··· Source material

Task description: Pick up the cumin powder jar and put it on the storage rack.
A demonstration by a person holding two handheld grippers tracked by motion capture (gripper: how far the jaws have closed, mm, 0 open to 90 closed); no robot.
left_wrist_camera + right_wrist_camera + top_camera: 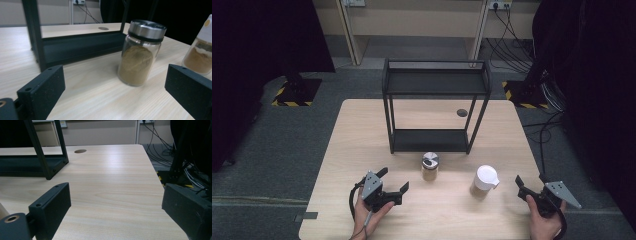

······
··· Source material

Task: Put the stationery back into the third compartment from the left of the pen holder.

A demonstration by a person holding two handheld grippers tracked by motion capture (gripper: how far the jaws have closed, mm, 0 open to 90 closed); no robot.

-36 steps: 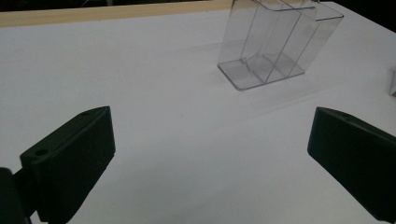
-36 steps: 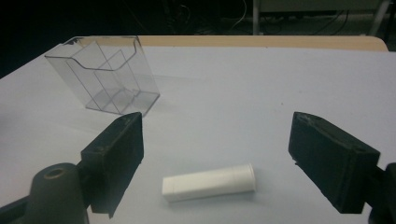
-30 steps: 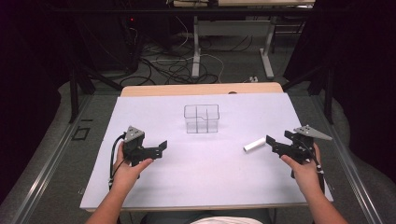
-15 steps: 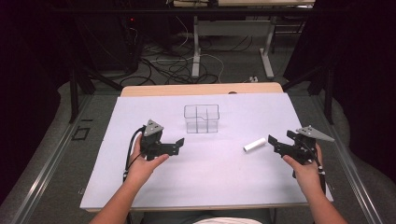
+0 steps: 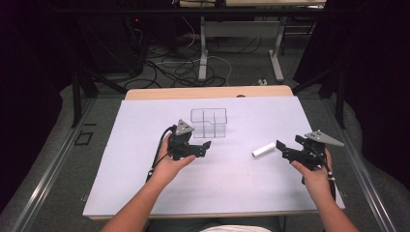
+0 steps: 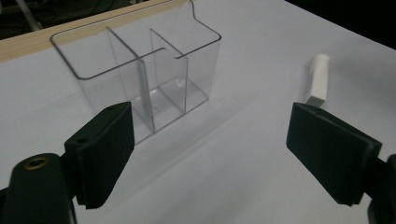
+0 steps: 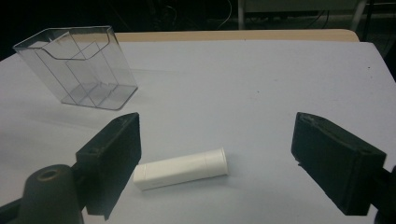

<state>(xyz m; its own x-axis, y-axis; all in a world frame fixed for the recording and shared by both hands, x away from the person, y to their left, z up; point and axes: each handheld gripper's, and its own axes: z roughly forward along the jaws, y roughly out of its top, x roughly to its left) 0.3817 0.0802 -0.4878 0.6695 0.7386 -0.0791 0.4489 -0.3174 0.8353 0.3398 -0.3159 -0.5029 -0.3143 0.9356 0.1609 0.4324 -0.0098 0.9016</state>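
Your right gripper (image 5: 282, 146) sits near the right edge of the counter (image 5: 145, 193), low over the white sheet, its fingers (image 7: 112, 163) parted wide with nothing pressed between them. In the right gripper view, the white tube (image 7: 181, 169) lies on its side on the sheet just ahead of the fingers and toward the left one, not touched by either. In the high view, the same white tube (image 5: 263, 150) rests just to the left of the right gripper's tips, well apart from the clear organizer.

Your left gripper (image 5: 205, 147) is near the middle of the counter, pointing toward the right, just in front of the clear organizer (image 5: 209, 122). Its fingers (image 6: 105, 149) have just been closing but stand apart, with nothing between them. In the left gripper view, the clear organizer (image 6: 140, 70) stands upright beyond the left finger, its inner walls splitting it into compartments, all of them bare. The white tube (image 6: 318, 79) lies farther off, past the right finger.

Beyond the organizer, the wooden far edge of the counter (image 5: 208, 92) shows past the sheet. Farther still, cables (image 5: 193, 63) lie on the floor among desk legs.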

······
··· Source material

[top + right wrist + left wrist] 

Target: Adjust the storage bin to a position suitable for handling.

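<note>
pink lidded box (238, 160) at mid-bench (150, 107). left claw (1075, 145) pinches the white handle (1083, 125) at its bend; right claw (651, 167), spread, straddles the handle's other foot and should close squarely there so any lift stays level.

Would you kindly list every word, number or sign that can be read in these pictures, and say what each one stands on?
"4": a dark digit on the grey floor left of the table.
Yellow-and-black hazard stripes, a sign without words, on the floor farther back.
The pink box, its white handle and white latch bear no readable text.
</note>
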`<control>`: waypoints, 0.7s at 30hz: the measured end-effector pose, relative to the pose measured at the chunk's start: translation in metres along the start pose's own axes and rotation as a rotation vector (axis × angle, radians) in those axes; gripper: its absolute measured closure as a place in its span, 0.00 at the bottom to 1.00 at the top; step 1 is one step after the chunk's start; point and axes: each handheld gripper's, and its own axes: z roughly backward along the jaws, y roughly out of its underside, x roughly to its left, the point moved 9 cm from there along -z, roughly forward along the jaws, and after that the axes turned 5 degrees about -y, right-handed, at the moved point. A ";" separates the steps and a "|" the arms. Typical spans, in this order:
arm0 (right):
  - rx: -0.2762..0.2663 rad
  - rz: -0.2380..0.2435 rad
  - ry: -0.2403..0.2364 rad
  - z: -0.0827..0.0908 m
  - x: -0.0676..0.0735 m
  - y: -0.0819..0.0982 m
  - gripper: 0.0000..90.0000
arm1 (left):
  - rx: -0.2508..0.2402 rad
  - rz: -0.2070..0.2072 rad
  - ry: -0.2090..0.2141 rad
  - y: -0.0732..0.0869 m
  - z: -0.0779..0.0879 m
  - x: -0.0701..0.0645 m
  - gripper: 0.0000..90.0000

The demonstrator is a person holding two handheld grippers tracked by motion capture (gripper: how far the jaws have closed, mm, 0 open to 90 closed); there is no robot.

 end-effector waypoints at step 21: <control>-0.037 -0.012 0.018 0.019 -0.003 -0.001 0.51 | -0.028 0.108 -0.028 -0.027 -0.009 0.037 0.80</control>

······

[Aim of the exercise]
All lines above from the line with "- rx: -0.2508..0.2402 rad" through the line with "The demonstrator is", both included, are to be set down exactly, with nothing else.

[Exercise response]
  - rx: -0.2508..0.2402 rad
  - rz: -0.2070..0.2072 rad
  - ry: -0.2090..0.2141 rad
  - y: -0.0732..0.0869 m
  - z: -0.0779..0.0879 m
  - x: -0.0701..0.0645 m
  - gripper: 0.0000..90.0000

The demonstrator is a person holding two handheld grippers tracked by motion capture (gripper: how far the jaws have closed, mm, 0 open to 90 closed); there is no robot.

The complete answer has now been given.